### To do
All of the data below is to be printed again exactly.

### Dataset extract
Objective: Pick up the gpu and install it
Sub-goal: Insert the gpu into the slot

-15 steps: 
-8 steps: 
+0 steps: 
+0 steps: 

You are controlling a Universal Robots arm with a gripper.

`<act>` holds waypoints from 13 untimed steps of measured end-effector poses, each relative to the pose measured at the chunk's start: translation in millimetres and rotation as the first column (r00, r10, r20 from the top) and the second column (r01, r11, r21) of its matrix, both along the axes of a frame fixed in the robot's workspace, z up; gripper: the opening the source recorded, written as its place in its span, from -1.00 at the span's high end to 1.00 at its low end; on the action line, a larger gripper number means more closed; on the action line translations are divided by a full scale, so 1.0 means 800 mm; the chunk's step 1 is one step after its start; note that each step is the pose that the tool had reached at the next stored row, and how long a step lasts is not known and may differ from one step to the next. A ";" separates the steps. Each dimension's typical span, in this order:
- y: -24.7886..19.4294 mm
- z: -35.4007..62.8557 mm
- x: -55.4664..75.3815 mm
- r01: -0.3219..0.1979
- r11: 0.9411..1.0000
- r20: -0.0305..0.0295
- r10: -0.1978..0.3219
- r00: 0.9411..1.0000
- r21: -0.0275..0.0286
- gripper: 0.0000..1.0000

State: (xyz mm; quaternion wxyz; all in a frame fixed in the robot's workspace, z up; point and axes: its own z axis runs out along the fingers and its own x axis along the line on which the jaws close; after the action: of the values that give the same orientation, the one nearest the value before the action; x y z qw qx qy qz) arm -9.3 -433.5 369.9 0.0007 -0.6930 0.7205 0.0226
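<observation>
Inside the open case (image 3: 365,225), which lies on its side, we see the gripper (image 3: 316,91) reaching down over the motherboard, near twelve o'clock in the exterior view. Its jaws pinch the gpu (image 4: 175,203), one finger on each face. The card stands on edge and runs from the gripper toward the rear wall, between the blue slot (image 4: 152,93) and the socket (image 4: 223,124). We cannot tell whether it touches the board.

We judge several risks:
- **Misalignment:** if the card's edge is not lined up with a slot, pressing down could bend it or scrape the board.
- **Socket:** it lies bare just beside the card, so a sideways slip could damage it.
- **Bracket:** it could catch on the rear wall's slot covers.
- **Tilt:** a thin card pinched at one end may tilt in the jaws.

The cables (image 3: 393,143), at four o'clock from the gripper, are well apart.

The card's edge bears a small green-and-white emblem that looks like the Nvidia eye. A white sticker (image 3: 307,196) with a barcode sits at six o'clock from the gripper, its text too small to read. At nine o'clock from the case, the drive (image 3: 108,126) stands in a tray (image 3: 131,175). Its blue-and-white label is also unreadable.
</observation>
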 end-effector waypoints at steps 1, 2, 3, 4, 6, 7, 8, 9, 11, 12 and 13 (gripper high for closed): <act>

### Solved problem
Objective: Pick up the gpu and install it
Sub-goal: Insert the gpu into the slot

-15 steps: 
-8 steps: 
+0 steps: 
+0 steps: 

You are controlling a Universal Robots arm with a gripper.

`<act>` holds waypoints from 13 untimed steps of measured end-effector poses, each relative to the pose measured at the chunk's start: translation in millimetres and rotation as the first column (r00, r10, r20 from the top) and the second column (r01, r11, r21) of its matrix, both along the axes of a frame fixed in the robot's workspace, z up; gripper: the opening the source recorded, written as its place in its span, from -1.00 at the span's high end to 1.00 at its low end; on the action line, a larger gripper number means more closed; on the action line translations are divided by a full scale, so 1.0 means 800 mm; the chunk's step 1 is one step after its start; note that each step is the pose that the tool had reached at the next stored row, and how long a step lasts is not known and may differ from one step to the next. A ";" separates the steps. Each dimension's typical span, in this order:
- y: -24.7886..19.4294 mm
- z: -35.4007..62.8557 mm
- x: -55.4664..75.3815 mm
- r01: -0.3219..0.1979
- r11: 0.9411..1.0000
- r20: -0.0305..0.0295
- r10: -0.1978..0.3219
- r00: 0.9411..1.0000
- r21: -0.0275..0.0286
- gripper: 0.0000..1.0000

State: (xyz mm; quaternion wxyz; all in a frame fixed in the robot's workspace, z up; point and axes: its own z axis runs out along the fingers and its own x axis along the line on which the jaws close; after the action: of the values that give the same orientation, the one nearest the value before the action; x y z qw qx qy qz) arm -9.3 -433.5 369.9 0.0007 -0.6930 0.7205 0.0226
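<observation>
Inside the open case (image 3: 365,225), which lies on its side, we see the gripper (image 3: 316,91) reaching down over the motherboard, near twelve o'clock in the exterior view. Its jaws pinch the gpu (image 4: 175,203), one finger on each face. The card stands on edge and runs from the gripper toward the rear wall, between the blue slot (image 4: 152,93) and the socket (image 4: 223,124). We cannot tell whether it touches the board.

We judge several risks:
- **Misalignment:** if the card's edge is not lined up with a slot, pressing down could bend it or scrape the board.
- **Socket:** it lies bare just beside the card, so a sideways slip could damage it.
- **Bracket:** it could catch on the rear wall's slot covers.
- **Tilt:** a thin card pinched at one end may tilt in the jaws.

The cables (image 3: 393,143), at four o'clock from the gripper, are well apart.

The card's edge bears a small green-and-white emblem that looks like the Nvidia eye. A white sticker (image 3: 307,196) with a barcode sits at six o'clock from the gripper, its text too small to read. At nine o'clock from the case, the drive (image 3: 108,126) stands in a tray (image 3: 131,175). Its blue-and-white label is also unreadable.
</observation>
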 end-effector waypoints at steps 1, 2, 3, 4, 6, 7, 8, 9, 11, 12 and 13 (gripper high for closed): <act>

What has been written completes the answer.